*** THE DATA ***

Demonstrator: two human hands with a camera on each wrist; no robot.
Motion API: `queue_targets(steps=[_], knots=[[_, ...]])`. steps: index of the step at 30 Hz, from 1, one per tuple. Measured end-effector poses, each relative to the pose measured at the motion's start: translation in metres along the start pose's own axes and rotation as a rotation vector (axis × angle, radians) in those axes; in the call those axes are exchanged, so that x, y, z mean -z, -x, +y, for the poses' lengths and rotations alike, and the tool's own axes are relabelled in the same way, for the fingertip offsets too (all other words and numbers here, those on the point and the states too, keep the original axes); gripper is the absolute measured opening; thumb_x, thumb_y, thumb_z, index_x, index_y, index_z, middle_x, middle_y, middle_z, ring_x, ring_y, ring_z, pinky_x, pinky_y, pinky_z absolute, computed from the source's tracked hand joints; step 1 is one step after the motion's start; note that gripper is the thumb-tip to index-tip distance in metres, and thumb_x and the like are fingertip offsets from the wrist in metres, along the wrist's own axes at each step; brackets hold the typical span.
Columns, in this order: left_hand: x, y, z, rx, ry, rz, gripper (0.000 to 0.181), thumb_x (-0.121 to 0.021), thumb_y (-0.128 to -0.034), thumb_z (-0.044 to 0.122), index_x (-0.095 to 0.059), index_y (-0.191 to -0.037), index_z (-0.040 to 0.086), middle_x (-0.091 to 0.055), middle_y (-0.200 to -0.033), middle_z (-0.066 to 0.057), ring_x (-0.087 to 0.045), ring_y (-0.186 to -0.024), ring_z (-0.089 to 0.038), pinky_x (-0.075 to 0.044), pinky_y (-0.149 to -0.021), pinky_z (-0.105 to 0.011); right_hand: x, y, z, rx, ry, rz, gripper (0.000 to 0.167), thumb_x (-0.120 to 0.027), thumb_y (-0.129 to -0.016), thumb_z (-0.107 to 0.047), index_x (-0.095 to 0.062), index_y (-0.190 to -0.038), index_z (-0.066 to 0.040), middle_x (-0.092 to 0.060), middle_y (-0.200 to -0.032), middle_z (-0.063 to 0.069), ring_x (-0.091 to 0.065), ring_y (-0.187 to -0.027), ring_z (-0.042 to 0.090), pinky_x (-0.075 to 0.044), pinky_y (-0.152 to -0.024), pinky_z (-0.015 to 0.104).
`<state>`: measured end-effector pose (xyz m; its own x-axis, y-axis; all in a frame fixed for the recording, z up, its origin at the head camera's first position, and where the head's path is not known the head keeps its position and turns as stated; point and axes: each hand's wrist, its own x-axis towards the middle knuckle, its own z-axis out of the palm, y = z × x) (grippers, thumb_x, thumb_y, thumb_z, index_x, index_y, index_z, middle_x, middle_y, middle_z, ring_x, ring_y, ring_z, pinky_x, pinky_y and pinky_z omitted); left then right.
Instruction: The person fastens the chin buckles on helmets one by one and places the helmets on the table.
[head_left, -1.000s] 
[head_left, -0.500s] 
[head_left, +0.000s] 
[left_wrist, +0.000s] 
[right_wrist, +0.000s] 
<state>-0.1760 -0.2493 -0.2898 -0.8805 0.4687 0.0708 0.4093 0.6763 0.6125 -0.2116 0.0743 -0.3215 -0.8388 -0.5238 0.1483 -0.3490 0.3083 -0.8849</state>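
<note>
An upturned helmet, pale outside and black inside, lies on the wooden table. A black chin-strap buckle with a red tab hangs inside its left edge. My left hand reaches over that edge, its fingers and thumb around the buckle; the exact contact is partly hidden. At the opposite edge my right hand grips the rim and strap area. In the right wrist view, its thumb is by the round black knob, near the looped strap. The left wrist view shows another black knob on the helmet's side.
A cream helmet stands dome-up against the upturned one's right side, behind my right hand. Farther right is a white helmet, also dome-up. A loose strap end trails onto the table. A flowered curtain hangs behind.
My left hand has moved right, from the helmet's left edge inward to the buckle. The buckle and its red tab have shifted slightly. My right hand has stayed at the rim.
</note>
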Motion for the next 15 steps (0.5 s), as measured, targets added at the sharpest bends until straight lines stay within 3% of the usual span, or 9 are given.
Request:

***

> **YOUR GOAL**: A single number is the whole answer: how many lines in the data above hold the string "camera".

> **FINISHED TASK**: 2